**REQUIRED ACTION**
Only one stretch of the records below is wanted: the lines from the one holding "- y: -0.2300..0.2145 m" through the one holding "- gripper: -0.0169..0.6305". Return it exactly, both ends included.

Records from a dataset:
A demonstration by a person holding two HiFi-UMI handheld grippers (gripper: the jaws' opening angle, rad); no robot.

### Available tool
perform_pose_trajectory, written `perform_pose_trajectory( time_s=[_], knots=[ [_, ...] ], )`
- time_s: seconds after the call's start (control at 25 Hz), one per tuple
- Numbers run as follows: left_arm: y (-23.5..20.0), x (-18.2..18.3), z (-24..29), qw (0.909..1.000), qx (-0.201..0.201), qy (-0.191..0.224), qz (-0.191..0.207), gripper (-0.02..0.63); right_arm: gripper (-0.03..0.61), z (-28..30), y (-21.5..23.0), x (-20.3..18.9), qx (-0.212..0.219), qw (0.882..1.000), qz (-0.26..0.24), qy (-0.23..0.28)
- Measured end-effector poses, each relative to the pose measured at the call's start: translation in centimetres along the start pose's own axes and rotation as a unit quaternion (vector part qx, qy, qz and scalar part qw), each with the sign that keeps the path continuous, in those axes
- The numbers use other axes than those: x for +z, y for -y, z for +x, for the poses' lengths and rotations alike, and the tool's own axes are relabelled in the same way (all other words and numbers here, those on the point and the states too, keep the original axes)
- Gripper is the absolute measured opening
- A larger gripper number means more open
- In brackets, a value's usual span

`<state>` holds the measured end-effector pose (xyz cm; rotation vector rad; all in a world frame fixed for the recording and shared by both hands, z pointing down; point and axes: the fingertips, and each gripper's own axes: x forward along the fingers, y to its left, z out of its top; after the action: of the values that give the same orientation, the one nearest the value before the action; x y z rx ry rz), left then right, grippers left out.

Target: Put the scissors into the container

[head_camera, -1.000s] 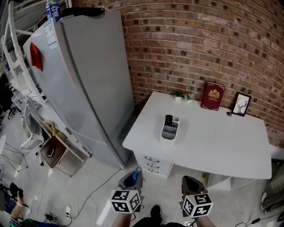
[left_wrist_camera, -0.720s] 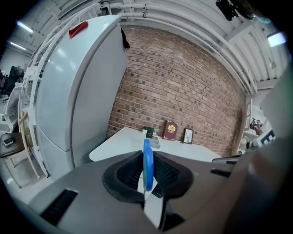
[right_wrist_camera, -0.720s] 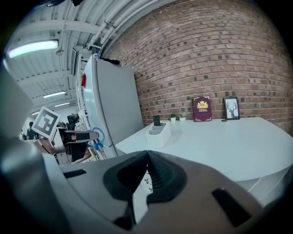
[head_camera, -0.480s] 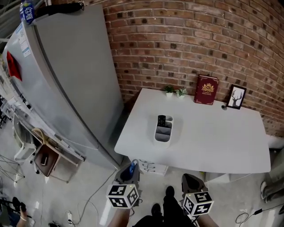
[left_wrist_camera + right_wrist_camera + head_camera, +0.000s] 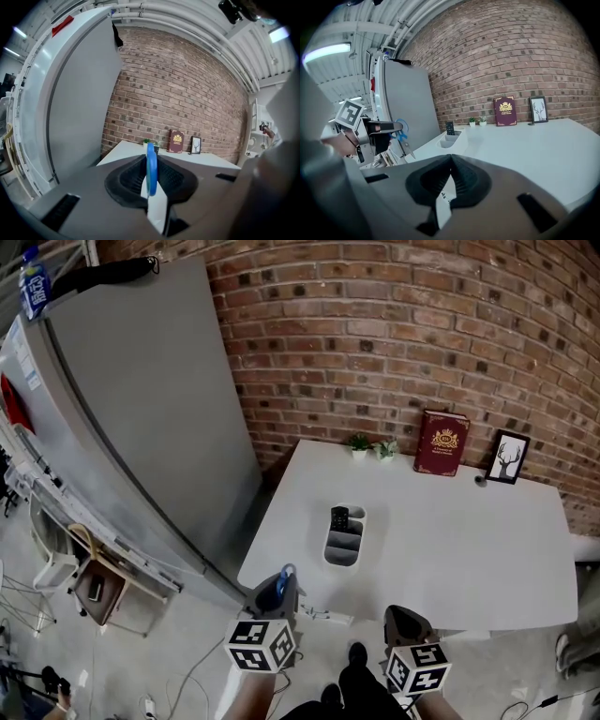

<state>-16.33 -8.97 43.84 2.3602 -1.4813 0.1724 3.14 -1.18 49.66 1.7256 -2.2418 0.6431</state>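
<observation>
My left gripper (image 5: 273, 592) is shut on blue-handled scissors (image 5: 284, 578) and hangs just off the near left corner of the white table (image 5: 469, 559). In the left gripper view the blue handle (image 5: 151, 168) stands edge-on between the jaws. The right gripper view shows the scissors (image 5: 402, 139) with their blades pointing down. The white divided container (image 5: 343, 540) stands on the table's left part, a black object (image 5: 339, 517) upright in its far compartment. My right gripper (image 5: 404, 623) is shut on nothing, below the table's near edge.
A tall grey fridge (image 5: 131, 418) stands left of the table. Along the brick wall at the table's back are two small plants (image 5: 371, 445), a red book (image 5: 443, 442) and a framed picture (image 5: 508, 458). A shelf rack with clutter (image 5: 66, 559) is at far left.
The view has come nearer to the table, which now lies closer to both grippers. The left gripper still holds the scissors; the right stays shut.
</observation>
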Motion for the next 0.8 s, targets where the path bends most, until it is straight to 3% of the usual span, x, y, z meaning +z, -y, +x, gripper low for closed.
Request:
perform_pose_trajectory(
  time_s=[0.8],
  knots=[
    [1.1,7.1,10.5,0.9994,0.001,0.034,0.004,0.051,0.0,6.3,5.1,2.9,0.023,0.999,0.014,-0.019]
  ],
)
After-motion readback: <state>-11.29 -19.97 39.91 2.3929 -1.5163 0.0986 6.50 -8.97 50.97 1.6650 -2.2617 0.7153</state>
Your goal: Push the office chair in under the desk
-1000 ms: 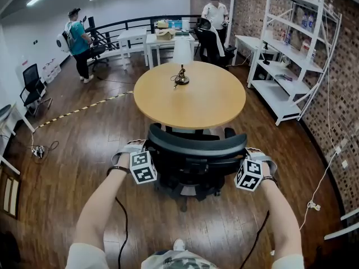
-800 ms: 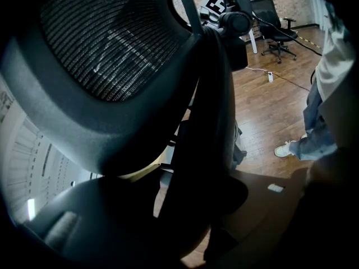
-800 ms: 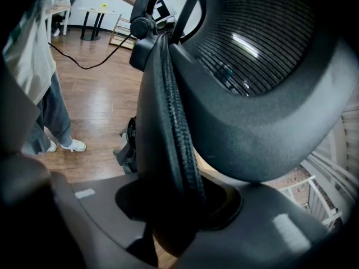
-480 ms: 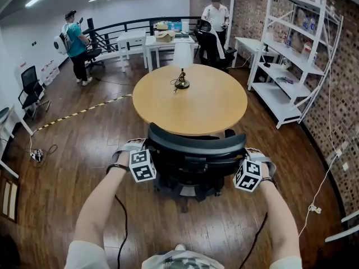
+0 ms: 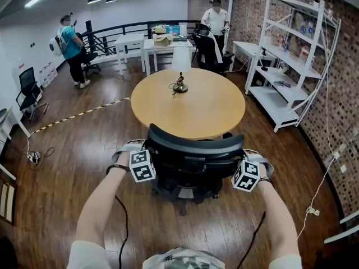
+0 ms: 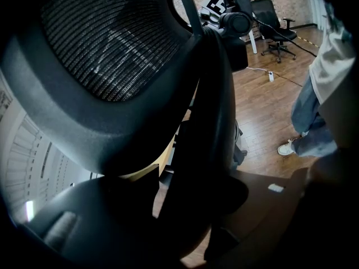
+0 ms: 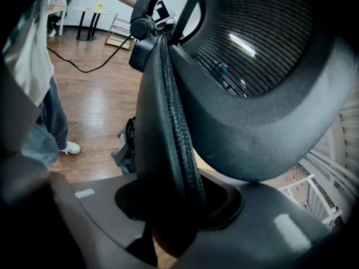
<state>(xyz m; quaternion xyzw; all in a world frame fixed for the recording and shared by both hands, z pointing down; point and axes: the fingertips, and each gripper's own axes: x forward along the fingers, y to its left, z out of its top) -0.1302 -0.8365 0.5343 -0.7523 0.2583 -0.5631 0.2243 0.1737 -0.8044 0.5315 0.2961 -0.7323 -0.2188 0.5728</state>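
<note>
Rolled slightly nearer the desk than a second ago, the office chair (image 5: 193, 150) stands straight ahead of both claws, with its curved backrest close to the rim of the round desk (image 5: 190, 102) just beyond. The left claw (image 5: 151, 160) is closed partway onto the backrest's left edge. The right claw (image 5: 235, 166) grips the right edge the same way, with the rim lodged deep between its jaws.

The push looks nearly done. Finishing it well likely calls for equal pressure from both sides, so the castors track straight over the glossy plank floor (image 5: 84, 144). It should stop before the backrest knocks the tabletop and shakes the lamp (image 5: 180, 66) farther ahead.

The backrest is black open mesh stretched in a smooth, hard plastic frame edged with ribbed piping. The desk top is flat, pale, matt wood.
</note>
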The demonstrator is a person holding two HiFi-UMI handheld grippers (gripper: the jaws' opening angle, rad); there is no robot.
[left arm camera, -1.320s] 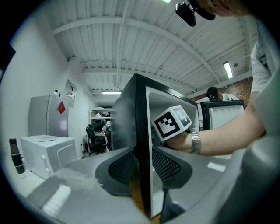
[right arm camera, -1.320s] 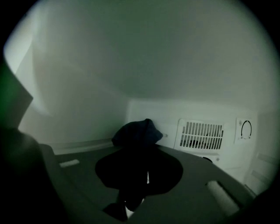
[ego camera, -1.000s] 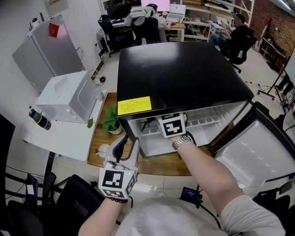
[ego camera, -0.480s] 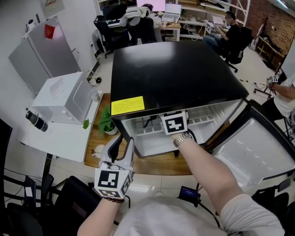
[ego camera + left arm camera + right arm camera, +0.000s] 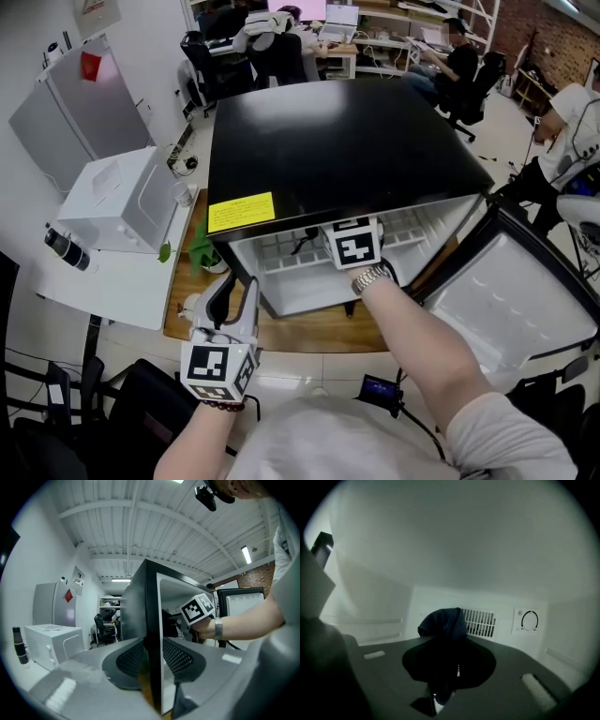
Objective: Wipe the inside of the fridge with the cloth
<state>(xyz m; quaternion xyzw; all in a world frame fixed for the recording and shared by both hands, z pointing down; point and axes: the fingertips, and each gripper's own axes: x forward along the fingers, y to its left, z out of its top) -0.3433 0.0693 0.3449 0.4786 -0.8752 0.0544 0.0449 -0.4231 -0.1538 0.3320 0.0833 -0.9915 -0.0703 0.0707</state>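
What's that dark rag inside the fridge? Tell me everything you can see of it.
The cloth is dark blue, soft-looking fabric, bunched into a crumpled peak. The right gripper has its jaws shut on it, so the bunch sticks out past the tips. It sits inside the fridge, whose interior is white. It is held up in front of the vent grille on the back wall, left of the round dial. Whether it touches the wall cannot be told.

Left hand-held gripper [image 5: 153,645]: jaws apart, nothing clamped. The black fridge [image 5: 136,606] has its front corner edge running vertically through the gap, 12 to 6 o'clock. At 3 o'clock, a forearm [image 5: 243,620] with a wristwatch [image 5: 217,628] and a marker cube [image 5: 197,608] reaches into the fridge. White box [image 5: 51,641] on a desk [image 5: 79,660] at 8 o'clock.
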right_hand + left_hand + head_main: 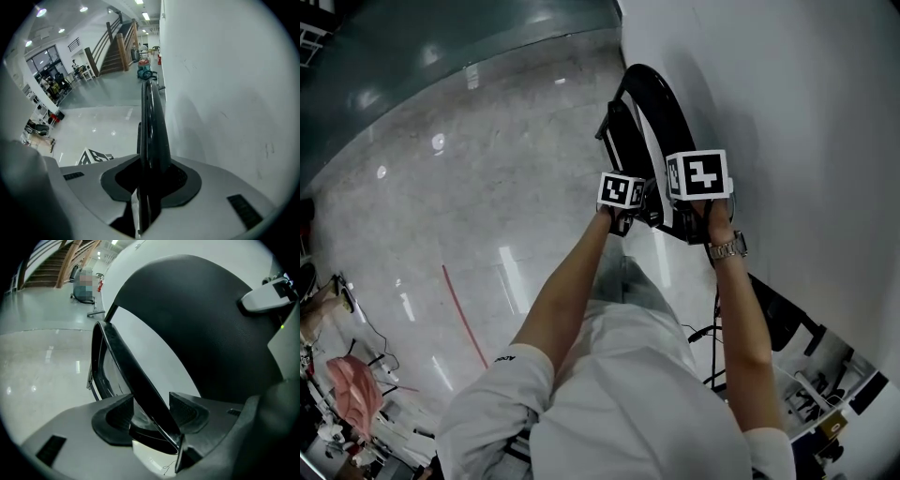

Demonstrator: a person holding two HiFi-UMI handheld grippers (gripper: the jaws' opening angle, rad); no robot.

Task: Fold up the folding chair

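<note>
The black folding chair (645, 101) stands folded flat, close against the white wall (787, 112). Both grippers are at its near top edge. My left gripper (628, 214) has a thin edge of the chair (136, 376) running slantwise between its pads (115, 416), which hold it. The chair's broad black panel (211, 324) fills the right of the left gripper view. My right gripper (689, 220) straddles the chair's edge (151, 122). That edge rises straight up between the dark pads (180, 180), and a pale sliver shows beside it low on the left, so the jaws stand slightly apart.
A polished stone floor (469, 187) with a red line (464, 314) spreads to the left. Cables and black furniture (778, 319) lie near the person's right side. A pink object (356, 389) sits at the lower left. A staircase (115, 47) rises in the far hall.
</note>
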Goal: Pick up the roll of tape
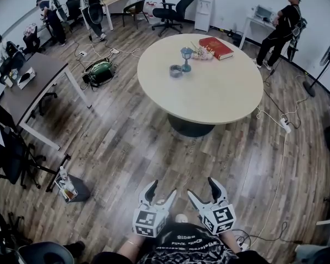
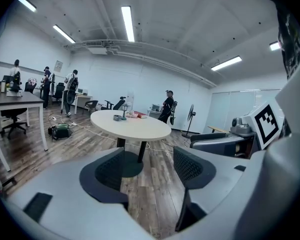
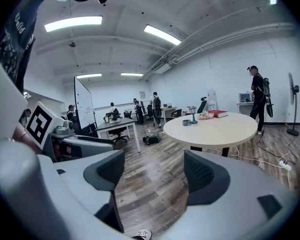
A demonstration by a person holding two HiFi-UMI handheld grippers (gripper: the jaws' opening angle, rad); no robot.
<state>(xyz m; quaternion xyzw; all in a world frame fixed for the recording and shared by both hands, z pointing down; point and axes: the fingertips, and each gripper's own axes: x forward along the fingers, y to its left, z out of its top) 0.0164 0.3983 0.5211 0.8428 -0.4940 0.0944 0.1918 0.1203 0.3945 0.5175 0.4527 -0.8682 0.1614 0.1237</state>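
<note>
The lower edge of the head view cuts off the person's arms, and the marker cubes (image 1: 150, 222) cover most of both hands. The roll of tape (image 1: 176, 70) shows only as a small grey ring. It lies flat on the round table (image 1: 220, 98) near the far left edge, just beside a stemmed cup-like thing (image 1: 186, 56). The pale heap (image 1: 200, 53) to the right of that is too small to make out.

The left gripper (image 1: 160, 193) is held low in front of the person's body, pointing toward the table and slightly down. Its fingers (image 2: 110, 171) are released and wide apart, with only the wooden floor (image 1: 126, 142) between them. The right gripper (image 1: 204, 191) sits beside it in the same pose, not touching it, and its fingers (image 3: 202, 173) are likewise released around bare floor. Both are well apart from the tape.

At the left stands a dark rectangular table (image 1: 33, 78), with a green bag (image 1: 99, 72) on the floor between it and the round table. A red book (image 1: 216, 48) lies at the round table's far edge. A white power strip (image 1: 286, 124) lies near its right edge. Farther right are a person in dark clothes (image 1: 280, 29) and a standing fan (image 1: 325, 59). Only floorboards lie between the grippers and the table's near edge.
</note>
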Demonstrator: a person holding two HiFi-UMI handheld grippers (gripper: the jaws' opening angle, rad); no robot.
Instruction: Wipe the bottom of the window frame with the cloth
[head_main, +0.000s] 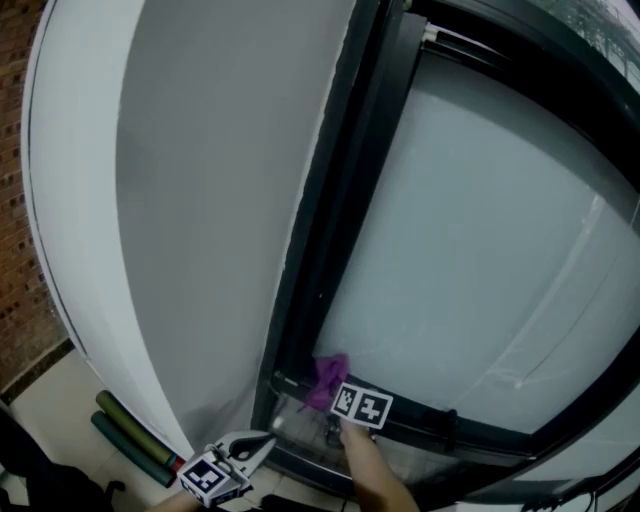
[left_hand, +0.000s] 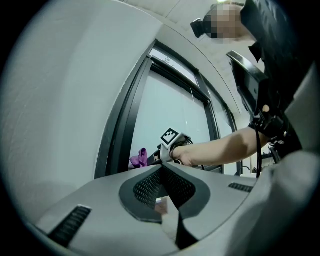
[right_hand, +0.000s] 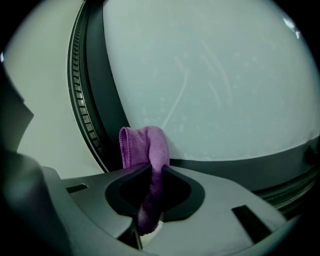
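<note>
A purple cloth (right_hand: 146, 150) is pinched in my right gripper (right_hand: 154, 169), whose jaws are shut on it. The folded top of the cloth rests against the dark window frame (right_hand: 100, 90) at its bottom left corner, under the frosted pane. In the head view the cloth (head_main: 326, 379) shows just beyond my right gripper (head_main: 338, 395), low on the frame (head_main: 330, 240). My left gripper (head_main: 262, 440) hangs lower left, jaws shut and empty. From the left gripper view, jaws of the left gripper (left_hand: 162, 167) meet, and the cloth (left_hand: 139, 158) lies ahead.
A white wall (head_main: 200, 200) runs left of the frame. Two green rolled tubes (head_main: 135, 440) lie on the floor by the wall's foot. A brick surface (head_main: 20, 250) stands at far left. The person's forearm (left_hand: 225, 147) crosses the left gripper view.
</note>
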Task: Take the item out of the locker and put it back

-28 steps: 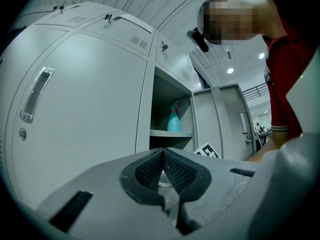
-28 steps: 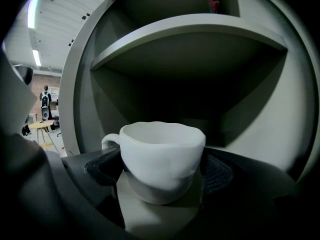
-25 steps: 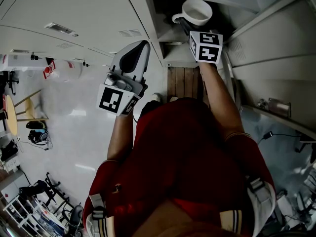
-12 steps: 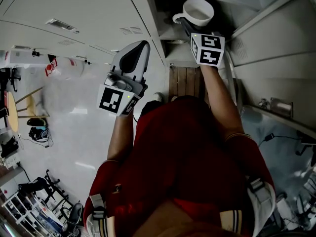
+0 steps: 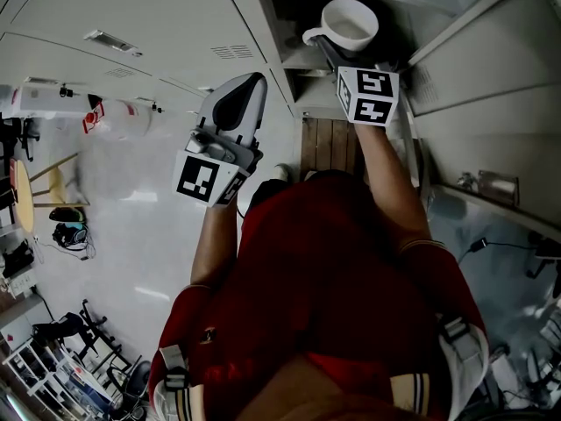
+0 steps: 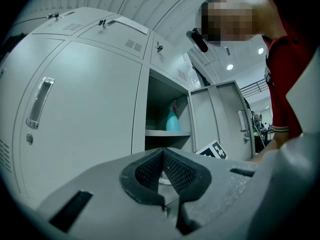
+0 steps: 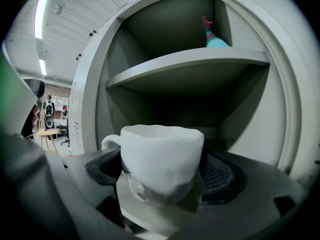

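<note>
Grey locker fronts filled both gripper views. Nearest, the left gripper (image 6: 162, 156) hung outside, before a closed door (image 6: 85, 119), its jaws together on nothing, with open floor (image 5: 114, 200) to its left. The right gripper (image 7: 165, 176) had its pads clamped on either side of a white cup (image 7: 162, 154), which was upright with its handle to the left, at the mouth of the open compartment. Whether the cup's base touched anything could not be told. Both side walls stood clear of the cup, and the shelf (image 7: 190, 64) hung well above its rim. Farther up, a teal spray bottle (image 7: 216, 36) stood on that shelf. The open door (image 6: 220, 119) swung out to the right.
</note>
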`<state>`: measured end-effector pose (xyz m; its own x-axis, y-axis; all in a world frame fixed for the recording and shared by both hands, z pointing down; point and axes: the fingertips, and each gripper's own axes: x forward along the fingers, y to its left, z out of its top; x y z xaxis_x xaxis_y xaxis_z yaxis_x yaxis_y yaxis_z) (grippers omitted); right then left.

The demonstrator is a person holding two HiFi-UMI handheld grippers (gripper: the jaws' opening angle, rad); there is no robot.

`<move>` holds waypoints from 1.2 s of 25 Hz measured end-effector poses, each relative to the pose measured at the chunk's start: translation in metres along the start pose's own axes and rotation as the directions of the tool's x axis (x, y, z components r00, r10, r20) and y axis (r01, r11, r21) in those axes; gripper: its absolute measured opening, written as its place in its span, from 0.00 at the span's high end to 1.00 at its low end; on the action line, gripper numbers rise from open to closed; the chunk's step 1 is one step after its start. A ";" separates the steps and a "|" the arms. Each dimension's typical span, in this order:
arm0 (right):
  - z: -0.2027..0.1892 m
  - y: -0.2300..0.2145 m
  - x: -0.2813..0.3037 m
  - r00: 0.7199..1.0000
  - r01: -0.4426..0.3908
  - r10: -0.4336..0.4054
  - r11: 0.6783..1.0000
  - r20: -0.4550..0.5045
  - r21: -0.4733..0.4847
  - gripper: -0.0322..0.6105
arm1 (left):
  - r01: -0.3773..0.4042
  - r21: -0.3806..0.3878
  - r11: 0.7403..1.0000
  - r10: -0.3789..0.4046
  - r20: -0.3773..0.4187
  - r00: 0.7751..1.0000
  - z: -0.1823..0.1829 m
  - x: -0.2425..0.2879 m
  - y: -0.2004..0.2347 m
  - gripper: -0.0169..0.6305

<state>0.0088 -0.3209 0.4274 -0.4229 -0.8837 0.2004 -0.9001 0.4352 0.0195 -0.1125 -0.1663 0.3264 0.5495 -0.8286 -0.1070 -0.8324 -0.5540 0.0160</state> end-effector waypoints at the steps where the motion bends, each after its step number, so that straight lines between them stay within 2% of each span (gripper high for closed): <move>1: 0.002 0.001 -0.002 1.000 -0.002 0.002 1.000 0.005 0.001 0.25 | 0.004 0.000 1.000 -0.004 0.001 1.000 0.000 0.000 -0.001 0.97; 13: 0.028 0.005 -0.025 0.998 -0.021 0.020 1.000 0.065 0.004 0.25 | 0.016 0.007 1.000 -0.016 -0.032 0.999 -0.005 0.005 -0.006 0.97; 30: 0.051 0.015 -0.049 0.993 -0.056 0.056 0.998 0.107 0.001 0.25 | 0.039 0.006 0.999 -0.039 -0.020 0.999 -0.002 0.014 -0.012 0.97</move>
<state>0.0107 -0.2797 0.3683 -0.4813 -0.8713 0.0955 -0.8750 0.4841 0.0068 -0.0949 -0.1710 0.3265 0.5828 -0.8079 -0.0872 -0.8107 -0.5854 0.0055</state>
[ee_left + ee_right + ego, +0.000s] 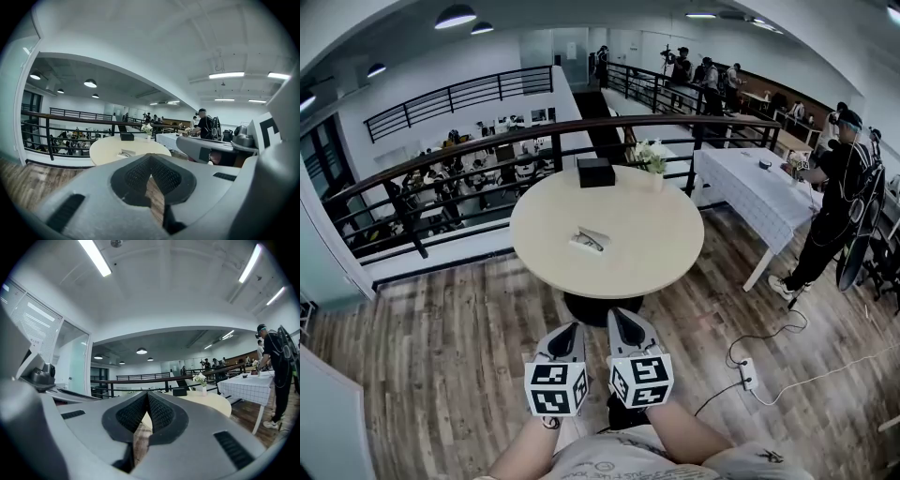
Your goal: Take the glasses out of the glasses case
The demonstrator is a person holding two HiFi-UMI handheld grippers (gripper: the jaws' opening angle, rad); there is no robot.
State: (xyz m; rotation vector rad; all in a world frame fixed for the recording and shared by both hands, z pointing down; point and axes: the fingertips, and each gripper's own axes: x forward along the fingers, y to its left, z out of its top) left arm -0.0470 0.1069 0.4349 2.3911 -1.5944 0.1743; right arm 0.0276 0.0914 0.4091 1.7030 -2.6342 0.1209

**FINAL ANSWER**
  - y: -0.2300..0.2145 m
  - x: -0.2813..0.3037 m
  - r00: 0.7199..1.0000
  - r01: -0.4426..0.3908
  - r10: -0.4336..0.4054
  - r11: 0.6783..1.0000
  - r20: -0.4550..0.5045
  - r21: -0.4733..0.4847
  - gripper: -0.0322..0.6105
arm1 (left):
  - r01: -0.3773..0.4042
  - r21: -0.3806..0.3878
  - r11: 0.7403..1.0000
  - r10: -0.3789..0.4046
  - r20: -0.3773..0.4187
  - r00: 0.7751..1.0000
  - z: -0.1823..0.1829 m
  - x: -0.2425..0.2879 m
  - y: -0.2004..0.2347 m
  - gripper: -0.0169..0.6305

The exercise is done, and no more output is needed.